II. Data Gaps…and filling them in
On more than a few instances Piketty appears to supplement gaps his data by simply making it up, and needlessly so. The Financial Times analysis pointed to a number of aberrations of this sort, including instances where he randomly added numbers into data for certain years for no particular reason, or at least with no ready explanation. It’s more of a case of carelessness than organized deceit, but it seems to be pervasive enough to severely taint his data.

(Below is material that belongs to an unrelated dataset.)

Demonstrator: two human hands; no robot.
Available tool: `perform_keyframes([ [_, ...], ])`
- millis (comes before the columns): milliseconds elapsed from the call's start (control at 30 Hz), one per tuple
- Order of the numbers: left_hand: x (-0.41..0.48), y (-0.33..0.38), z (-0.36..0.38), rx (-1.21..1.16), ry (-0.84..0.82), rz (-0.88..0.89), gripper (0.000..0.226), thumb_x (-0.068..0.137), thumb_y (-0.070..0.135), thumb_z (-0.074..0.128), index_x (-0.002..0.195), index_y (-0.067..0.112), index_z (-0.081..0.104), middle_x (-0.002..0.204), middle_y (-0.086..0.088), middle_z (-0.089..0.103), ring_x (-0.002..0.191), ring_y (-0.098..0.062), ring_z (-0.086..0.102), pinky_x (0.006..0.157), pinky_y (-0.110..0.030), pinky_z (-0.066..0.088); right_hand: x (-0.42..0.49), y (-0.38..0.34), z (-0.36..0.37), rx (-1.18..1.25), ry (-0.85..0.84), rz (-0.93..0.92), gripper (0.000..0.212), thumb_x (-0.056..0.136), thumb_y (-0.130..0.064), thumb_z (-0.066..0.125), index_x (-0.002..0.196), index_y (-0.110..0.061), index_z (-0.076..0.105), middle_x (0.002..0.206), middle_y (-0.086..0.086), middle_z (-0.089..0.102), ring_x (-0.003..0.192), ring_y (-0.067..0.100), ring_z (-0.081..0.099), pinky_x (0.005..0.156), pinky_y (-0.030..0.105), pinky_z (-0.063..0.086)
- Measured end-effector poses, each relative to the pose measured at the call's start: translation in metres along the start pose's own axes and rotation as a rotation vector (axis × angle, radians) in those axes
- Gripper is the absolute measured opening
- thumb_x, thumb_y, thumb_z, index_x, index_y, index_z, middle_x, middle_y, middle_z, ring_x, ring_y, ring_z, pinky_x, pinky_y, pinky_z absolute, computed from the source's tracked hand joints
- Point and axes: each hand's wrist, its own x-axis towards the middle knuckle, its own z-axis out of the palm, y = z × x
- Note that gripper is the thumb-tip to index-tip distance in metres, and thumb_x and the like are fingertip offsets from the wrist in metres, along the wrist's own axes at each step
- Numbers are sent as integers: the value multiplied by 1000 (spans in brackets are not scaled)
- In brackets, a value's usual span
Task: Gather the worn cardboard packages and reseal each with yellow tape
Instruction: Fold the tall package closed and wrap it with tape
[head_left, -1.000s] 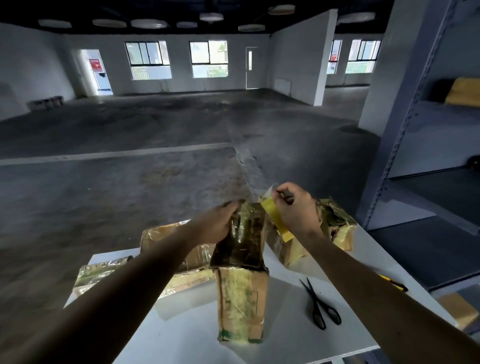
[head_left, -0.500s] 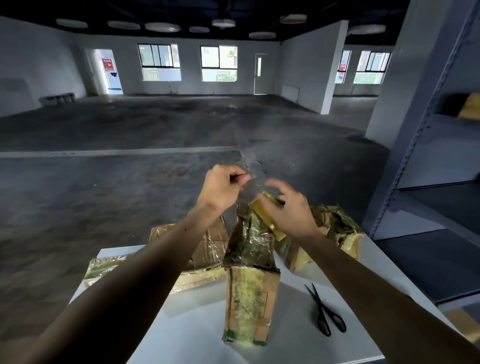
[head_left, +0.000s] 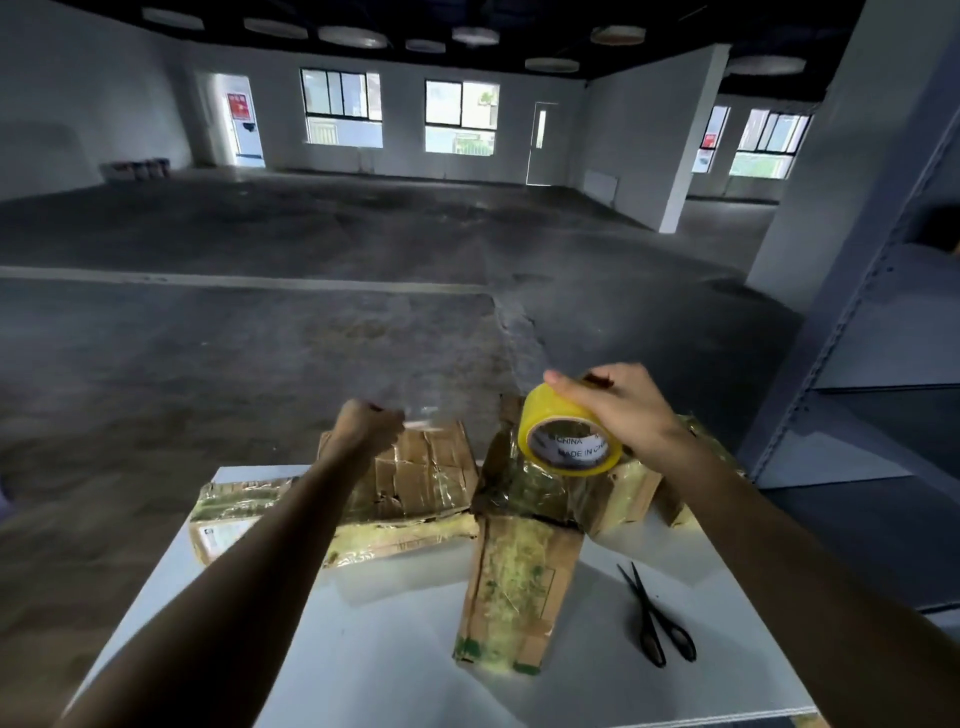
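Note:
My right hand (head_left: 623, 410) grips a yellow tape roll (head_left: 569, 434) above the far end of a long worn cardboard package (head_left: 519, 587) that lies lengthwise toward me on the white table (head_left: 363, 654). My left hand (head_left: 366, 428) pinches the free end of a nearly clear tape strip (head_left: 447, 410) stretched out from the roll, to the left of it. Behind my left forearm lie other worn, tape-covered packages: a crumpled one (head_left: 426, 473) and a flat one (head_left: 228, 514). Another package (head_left: 649, 488) sits under my right wrist.
Black scissors (head_left: 654, 618) lie on the table right of the long package. A grey metal shelf rack (head_left: 883, 364) stands at the right. Beyond the table spreads a bare concrete floor (head_left: 260, 338) with a white line.
My left hand left the package top, took the tape end and pulled it leftward. My right hand turned the roll so its open core faces me. The hands are now apart.

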Motion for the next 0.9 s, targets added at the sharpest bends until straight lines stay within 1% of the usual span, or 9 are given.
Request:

Take the following example, which I happened upon this evening. Piketty’s Figure 13.1 contains a tax revenue-to-GDP ratio for the US, UK, Sweden, and France (presented as decennial averages of course, even though annual data is readily available). It’s used to make an interpretive point about the expenditure functions of the state relative to its tax system, but the data itself is fairly mundane stuff. Or at least it should be. His source chart for the figure is copied below. In this case I’ve selected the cell for the US ratio in the 1910s, showing the decennial average formula.
This methodology is suspect for reasons noted, but so far things appear to be in order at least with the way it is applied.
But what happens if we arrow up a couple of cells to 1870s? Here we have a new number with a new formula, except instead of an average drawn from his raw data source, it appears to be the cell for the 1880s plus a small tweak to yield a slightly different result.
So why the discrepancy? Even though Piketty’s dataset does not include US tax revenue figures prior to 1902, it cannot be for a want of data. There are indeed reliable and annual tax revenue records going back for most of the 19th century (in 1870 it was about $411 million though it dropped precipitously across the decade amidst an economic downturn in 1873), and national income has been reliably estimated for the late 19th century. Piketty simply didn’t do the research to find it. Just for fun, here’s a quick graph I made covering the relevant period from US Treasury records.
But Piketty’s source material does not have this sort of data for the US, and accordingly he lacks a tax revenue-to-GDP ratio for those years. So what did he do instead? For that we need to change the display settings to show decimals, including the tweak in his formula (which also appears for 1880 and 1890). Notice something odd about the first four figures.
They pivot between 6.622% and 6.122%, with the source being 1900 (itself another decennial average, albeit an incomplete one because he only has data for 8 of the 10 years). Rather than locate the readily available stats for the previous three decades, he randomly added or removed .5% in alternating fashion. Note that his figures for the UK, Sweden, and France in these same three decades do suffer from missing data points that are obscured (again) by decennial averaging, but they are at least based in sporadic bits and pieces of historical data that he has assembled. But for the US numbers, he simply made them up!
Now admittedly this is a small point on a perfectly noncontroversial chart, done apparently for no other reason than to avoid the labor of obtaining US historical records for a relatively unimportant older figure. It’s probably not even all that far removed from the actual revenue-to-GDP in that period, which tended to fluctuate from about 4-8% in any given year of the late 19th century, depending on changing tax regimes and the national income estimate used. But it’s also exactly the type of slipshod data handling that seems to be pervasive in Piketty’s work.
When his data had a gap Piketty did not address it by doing further research to fill the gap. Nor did he openly acknowledge his limitations by omitting the missing numbers and explaining their absence to the reader. Instead he made something up out of thin air, integrated it into his charts and graphs as if it were a part of the same continuous data set derived from the sources he claimed, and hoped that nobody would notice.